Australian Fires 2019 – 2020 worst in Australia’s history

The fire season has only just begun and fires burn across the country.

Calling for evacuations along the country’s south-eastern coast, officials said next the few days would be the worst yet in an already catastrophic fire season.

Victorian Firestorm

NSW issued a state of emergency as tens of thousands of holidaymakers were urged to leave national parks and remote tourist areas. The state of Victoria, the second most populous, has declared a state of disaster, allowing it to authorise the evacuation of areas along its eastern coast. 17 people were still missing as fires swept alpine resorts and the Gippsland area, home to lakes, mountains and farmland. The fires and smoke have choked cities with thick smoke, charring more than 1,000 houses, killing countless wild animals and scorching more than 4 million hectares (10 million acres) of bushland.

An Australian Navy ship arrived on Thursday 2nd January in the waters off Mallacoota, a town in Victoria, where about 4,000 people were stranded along the shore. Fires had cut off all escape routes on land, and heavy smoke ruled out helicopter rescues.

For comparison, the State of Victoria is 237.629 km²and the UK: is 244.101 km²



South Australia prepares for extreme heat as fires continue to burn

South Australians are bracing for another day of extreme fire danger, with emergency services warning three out-of-control bushfires could flare in the hot, windy conditions.

Temperatures in Adelaide are expected to reach 42ºC on Friday 3rd January, and several regional centres are predicted to top 45ºC.

Country Fire Service chief officer Mark Jones said the forecast was concerning because existing blazes are yet to be brought under control.

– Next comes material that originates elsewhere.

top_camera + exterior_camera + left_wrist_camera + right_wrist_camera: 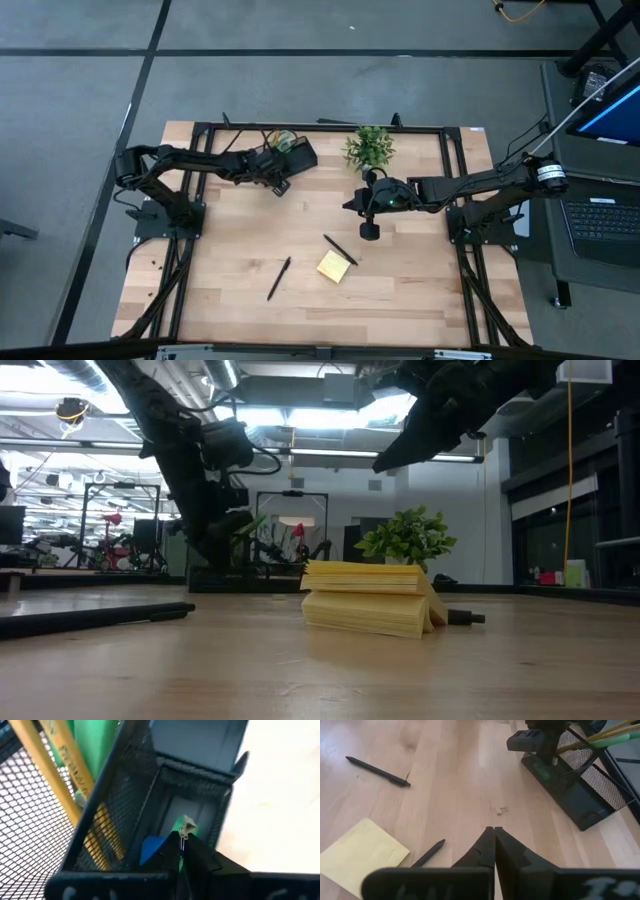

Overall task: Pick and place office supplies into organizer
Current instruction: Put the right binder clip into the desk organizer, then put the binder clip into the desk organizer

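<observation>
The organizer (pixel 298 152), a black mesh box, stands at the far left of the table, next to a potted plant (pixel 370 147). A wooden pencil (pixel 59 765) and green scissor handles (pixel 92 742) stick up from its tall part. A small blue block (pixel 151 848) lies in its low compartment. My left gripper (pixel 182 836) points down into that compartment, shut on a small green block (pixel 179 864). My right gripper (pixel 494 829) hangs shut over mid-table, holding nothing. Two black pens (pixel 279 278) (pixel 340 250) and a yellow sticky-note pad (pixel 333 265) lie on the near table. My left gripper has a sliver of the green block (pixel 179 864) between its two fingers, which slant down from above into the organizer's low compartment (pixel 540 770). The fingers hide most of the block. Whether it rests on the compartment floor I cannot tell.
A small pale scrap (pixel 501 810) lies on the wood between my right gripper and the organizer. Black frame rails (pixel 200 130) border the table's left, right and far sides. Bare wood (pixel 400 300) lies near the front edge.
</observation>
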Controlling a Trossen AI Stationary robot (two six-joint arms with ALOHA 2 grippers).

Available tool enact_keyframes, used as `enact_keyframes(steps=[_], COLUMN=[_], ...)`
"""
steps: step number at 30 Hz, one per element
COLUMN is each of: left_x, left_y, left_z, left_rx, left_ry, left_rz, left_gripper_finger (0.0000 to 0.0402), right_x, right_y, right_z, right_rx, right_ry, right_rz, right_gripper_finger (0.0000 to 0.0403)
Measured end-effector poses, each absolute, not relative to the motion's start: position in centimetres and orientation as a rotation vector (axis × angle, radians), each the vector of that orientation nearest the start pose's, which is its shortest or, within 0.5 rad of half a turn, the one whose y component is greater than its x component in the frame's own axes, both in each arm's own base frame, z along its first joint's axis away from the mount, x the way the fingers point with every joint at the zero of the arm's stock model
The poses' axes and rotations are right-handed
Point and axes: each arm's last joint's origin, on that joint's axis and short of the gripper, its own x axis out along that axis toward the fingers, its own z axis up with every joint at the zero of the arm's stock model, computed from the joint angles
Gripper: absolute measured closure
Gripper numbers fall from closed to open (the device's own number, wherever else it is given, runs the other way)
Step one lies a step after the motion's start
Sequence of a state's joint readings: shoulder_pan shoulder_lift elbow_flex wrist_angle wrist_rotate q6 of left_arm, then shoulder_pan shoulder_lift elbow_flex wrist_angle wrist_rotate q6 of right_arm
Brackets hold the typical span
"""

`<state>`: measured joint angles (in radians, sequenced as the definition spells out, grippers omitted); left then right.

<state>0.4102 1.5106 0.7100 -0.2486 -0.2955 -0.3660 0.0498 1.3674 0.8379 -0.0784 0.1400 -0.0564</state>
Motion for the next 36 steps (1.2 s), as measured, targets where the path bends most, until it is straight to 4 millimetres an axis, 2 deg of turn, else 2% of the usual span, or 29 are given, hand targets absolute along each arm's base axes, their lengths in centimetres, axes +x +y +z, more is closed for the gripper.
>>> enact_keyframes(steps=[12, 19, 25, 30, 33, 36], left_x=[24.8, 25.7, 26.1, 25.4, 25.0, 24.8], left_y=[11.5, 11.1, 9.0, 6.3, 4.5, 3.1], left_z=[16.3, 17.7, 20.5, 23.0, 23.6, 23.1], left_rx=[-0.398, -0.300, -0.184, -0.092, -0.012, 0.082], left_ry=[0.903, 0.938, 0.867, 0.771, 0.746, 0.720], left_rz=[0.769, 0.667, 0.555, 0.453, 0.368, 0.287], left_gripper_finger=[0.0303, 0.0291, 0.0300, 0.0304, 0.0304, 0.0304], right_x=[28.7, 28.7, 28.7, 28.6, 28.6, 28.6], right_y=[1.0, 1.0, 1.0, 1.0, 1.1, 1.1], right_z=[23.5, 23.5, 23.5, 23.4, 23.4, 23.4], right_rx=[-0.112, -0.113, -0.142, -0.143, -0.157, -0.164], right_ry=[0.610, 0.611, 0.613, 0.630, 0.630, 0.630], right_rz=[-0.069, -0.068, -0.059, -0.054, -0.045, -0.030], right_gripper_finger=[0.0393, 0.0393, 0.0393, 0.0393, 0.0393, 0.0393])
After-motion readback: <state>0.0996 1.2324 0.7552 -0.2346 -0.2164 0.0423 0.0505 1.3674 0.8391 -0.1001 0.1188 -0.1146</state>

Bushfires are burning at Miltalie on the Eyre Peninsula, Keilira in the southeast and Ravine on Kangaroo Island covering Adelaide with an eerie smoke haze.

The Cudlee Creek bushfire that destroyed more than 80 homes in the Adelaide Hills last month had now been contained.

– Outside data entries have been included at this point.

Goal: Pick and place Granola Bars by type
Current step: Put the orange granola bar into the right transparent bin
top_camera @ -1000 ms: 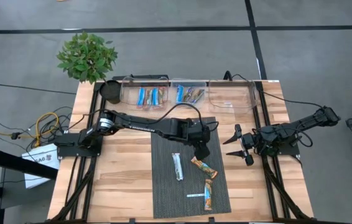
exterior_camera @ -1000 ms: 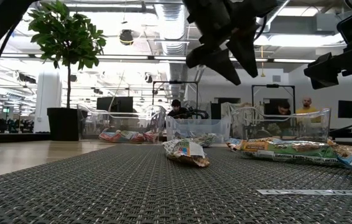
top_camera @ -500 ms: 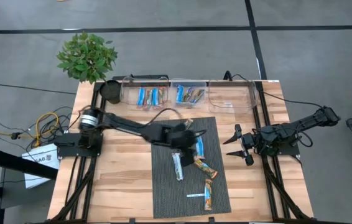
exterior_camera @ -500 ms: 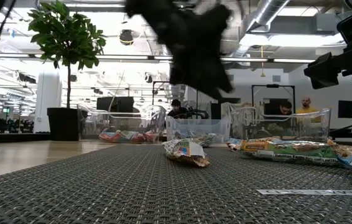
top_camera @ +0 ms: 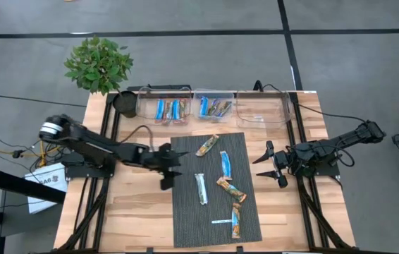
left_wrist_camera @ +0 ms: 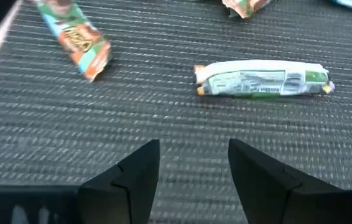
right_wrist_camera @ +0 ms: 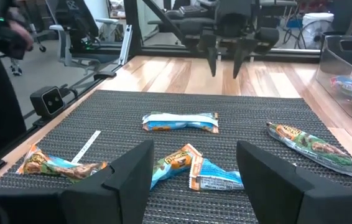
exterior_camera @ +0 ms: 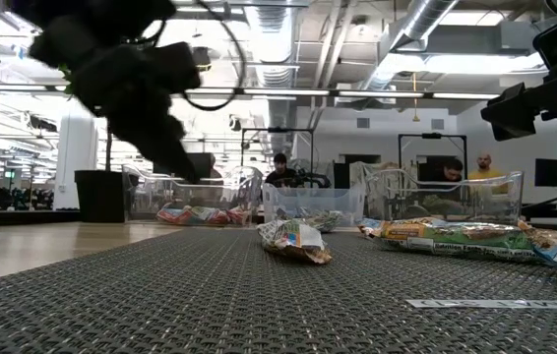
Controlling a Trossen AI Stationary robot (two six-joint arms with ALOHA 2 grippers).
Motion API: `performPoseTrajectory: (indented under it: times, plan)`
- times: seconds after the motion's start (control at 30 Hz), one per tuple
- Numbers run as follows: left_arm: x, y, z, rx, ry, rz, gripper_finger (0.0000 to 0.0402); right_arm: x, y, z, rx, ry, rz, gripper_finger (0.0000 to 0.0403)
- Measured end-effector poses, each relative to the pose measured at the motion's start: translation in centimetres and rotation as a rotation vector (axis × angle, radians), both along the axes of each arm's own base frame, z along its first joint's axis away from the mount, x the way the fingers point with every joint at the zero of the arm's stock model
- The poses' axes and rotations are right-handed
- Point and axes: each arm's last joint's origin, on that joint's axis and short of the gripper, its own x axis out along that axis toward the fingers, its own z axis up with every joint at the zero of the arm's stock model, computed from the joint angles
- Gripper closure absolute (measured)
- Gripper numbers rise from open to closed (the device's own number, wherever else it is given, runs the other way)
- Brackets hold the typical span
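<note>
Currently left gripper (top_camera: 168, 169) empty, fingers spread, at mat's left edge; silvery white bar (top_camera: 201, 188) just right, long axis near-far.

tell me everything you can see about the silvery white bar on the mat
The white bar is a slim sealed packet in shiny silver-white wrap with green print and small orange marks at its crimped ends. It lies flat and alone on the dark woven mat, near the mat's left half, lengthwise toward the bins. Nothing touches it but the mat. The left claw hovers open just left of it, empty.
</note>
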Motion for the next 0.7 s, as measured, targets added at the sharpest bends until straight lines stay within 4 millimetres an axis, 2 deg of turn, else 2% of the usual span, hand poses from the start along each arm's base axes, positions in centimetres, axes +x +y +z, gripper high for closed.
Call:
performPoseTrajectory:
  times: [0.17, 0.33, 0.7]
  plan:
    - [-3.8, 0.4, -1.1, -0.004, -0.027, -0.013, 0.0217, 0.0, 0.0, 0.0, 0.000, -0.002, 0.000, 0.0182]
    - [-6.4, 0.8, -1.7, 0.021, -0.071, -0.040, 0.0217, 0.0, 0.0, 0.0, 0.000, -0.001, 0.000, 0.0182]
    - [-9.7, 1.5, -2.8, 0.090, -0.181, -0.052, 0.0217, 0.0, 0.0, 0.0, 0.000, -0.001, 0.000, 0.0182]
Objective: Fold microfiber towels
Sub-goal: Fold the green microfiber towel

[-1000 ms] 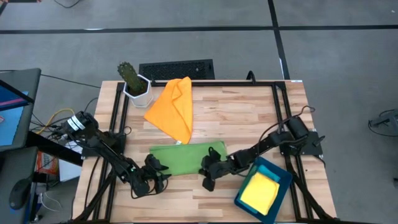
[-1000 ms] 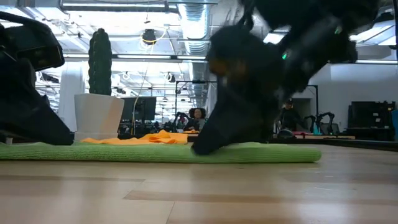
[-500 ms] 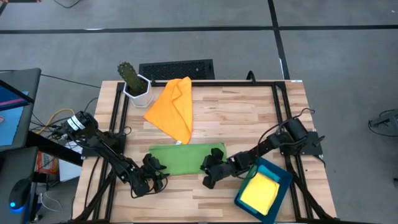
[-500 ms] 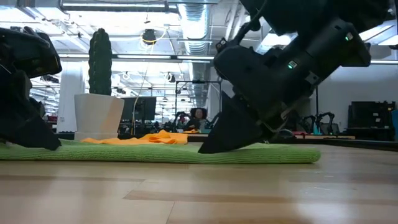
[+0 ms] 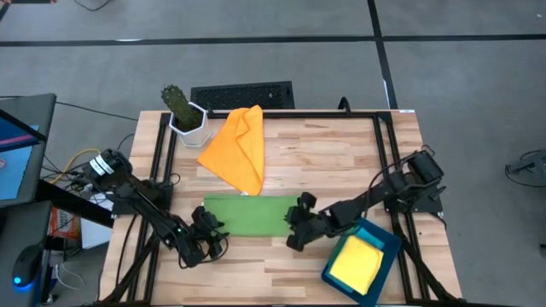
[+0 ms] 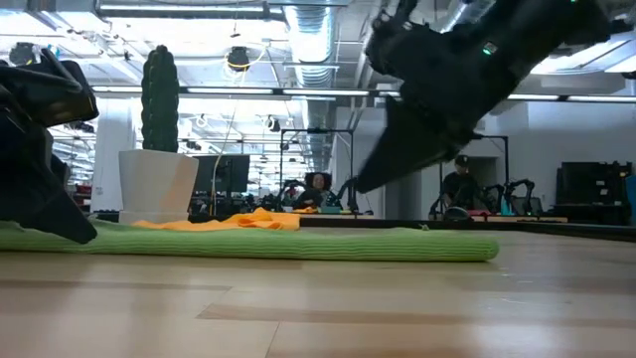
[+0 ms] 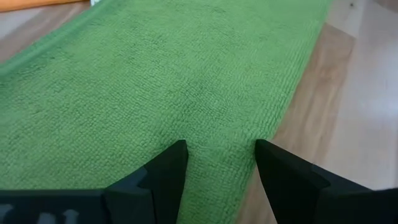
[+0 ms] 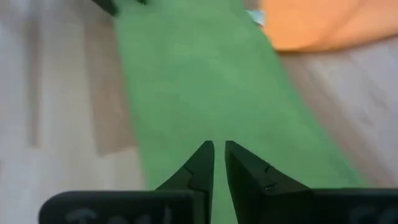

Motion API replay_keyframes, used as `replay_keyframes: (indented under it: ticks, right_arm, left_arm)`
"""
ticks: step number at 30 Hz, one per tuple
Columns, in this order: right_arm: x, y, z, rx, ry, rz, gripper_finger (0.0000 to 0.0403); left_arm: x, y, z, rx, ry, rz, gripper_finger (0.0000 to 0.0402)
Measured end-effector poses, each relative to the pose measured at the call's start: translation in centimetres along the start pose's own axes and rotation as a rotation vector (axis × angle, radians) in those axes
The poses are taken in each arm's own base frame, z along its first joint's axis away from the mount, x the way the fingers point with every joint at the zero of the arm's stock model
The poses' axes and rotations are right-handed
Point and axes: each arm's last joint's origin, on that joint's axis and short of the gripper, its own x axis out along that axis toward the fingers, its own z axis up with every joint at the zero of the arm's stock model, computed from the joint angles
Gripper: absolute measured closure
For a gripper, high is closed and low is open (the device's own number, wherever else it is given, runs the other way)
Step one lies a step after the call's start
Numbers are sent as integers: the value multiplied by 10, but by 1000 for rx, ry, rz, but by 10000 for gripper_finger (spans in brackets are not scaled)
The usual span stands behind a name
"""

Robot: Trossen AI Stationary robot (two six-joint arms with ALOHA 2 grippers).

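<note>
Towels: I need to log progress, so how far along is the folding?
Done: a yellow towel lies in the teal tray. In hand: the green towel lies as a narrow folded strip, the left tool open on its left end, the right tool raised off its right end, nearly closed and empty. Left: finishing that strip and folding the crumpled orange towel.
</note>
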Motion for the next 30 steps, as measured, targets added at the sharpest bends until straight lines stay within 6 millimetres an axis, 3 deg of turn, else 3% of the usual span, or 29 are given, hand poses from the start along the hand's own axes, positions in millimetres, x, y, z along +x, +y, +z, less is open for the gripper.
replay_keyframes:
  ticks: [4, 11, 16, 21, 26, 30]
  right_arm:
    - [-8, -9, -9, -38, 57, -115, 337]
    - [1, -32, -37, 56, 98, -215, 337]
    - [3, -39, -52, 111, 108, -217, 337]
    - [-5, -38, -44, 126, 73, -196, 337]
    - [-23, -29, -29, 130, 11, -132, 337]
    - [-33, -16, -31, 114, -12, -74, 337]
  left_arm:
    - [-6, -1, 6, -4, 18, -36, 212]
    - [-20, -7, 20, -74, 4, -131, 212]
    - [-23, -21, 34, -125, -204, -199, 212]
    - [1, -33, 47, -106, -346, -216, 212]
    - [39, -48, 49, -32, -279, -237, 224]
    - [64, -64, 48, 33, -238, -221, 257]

What is causing the fires?

Record-breaking temperatures, extended drought and strong winds have converged to create disastrous fire conditions.

As a severe heat wave gripped most of the country in mid-December, Australia recorded its hottest day on record, with average highs of 107.4ºF, or 41.9ºC and in Sydney, temperatures reached a high of 45.8ºC. The heat wave is continuing this week in south-eastern Australia, with temperatures expected to reach 105ºF in Canberra, the capital and temperatures of over 50ºC in country areas.

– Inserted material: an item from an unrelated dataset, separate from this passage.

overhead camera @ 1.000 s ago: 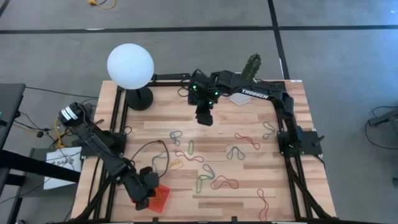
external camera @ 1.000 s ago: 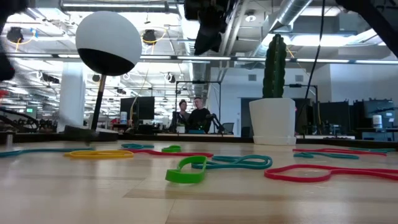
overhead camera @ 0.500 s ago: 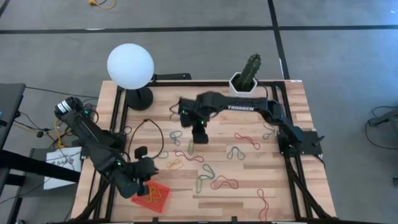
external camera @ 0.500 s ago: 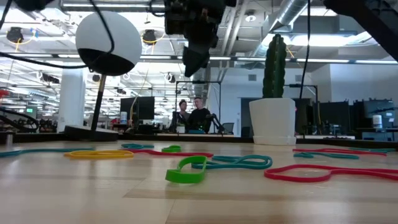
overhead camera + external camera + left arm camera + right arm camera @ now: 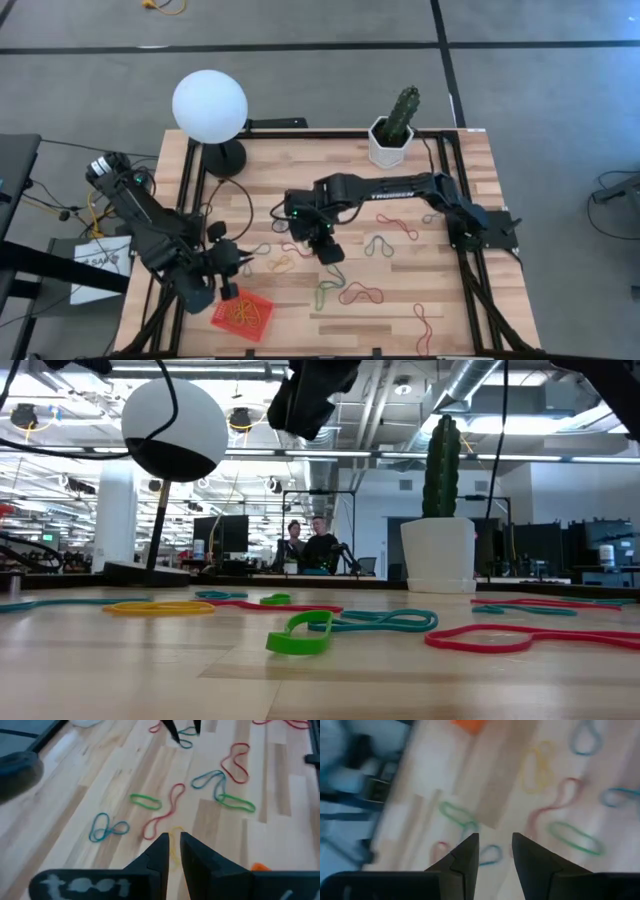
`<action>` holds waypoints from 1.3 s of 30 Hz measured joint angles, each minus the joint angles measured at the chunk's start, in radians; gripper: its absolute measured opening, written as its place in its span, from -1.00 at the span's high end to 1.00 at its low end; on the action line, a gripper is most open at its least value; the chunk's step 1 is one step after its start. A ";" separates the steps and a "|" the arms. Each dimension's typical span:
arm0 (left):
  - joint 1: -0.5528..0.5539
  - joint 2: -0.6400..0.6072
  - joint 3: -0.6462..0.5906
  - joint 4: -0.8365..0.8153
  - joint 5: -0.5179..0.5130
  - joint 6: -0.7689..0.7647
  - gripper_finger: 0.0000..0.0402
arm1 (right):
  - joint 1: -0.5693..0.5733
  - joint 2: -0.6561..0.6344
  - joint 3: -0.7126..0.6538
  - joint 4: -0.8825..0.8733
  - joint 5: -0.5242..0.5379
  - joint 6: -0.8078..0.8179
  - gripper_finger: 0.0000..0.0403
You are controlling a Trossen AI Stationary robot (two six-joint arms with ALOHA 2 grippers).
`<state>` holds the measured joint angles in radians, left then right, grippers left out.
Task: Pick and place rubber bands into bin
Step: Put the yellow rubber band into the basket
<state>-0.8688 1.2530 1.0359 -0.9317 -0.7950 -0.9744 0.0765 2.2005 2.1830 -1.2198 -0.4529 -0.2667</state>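
Observation:
Several rubber bands lie flat on the wooden table, among them a red one (image 5: pixel 397 225), a grey-blue one (image 5: pixel 378 245) and a green one (image 5: pixel 325 291). The orange-red bin (image 5: pixel 243 315) sits near the table's near left corner with yellow bands (image 5: pixel 238 311) inside. My left gripper (image 5: pixel 238 264) (image 5: pixel 174 845) hangs just beyond the bin's far side, fingers a narrow gap apart and empty. My right gripper (image 5: pixel 328 250) (image 5: pixel 494 845) hovers open above the bands at mid-table, over a green band (image 5: pixel 457 812) and a grey-blue one (image 5: pixel 490 854).
A white globe lamp (image 5: pixel 209 105) on a black base stands at the far left. A cactus in a white pot (image 5: pixel 392 140) stands at the far edge. Black frame rails (image 5: pixel 190 190) run along both table sides. A black cable (image 5: pixel 245 205) loops near the left arm.
My left gripper has risen from over the bin, tipped up from pointing down and drawn toward the far edge. My right gripper has come from the far edge toward the near edge and down, over the bands at mid-table, staying open.

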 joint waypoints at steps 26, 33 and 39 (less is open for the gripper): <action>-0.199 0.040 0.000 -0.048 -0.142 -0.238 0.81 | -0.015 -0.926 -1.028 0.676 0.042 0.219 0.44; -0.135 0.054 -0.001 -0.047 -0.089 -0.318 0.81 | -0.019 -1.185 -1.349 0.790 0.175 0.576 0.44; -0.072 0.055 -0.001 -0.047 -0.011 -0.246 0.81 | 0.020 -1.328 -1.368 0.488 0.380 0.820 0.44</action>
<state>-0.9404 1.3075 1.0351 -0.9783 -0.8057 -1.2209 0.0962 0.8729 0.8150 -0.7316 -0.0732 0.5531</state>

The extreme heat has followed the driest spring on record. Most of New South Wales and Queensland have been experiencing shortfalls in rain since early 2017. The drought has hit the country’s most productive agricultural areas, including some of those now ablaze.

The fires have burned across the country in recent months, affecting four out of six states. Australia’s east coast has been hardest hit. By early November, 1,500 firefighters were battling 70 fires in New South Wales, the south eastern state that includes Sydney.


Who is fighting the fires?

Tens of thousands of firefighters, the vast majority of them volunteers, have worked for weeks, sometimes putting in 12-hour days. The strain on the firefighters has raised questions about the country’s reliance on a volunteer force.

This week, as the fires caused widespread destruction, Australia deployed its military and called on its allies for help. The Australian Defence Force said on Tuesday that it would send Black Hawk and Chinook military helicopters, airplanes and naval ships to Victoria and New South Wales.

The government also asked the United States and Canada to provide water tanker aircraft. Canada has pledged to send more than 30 firefighters to help the Australians.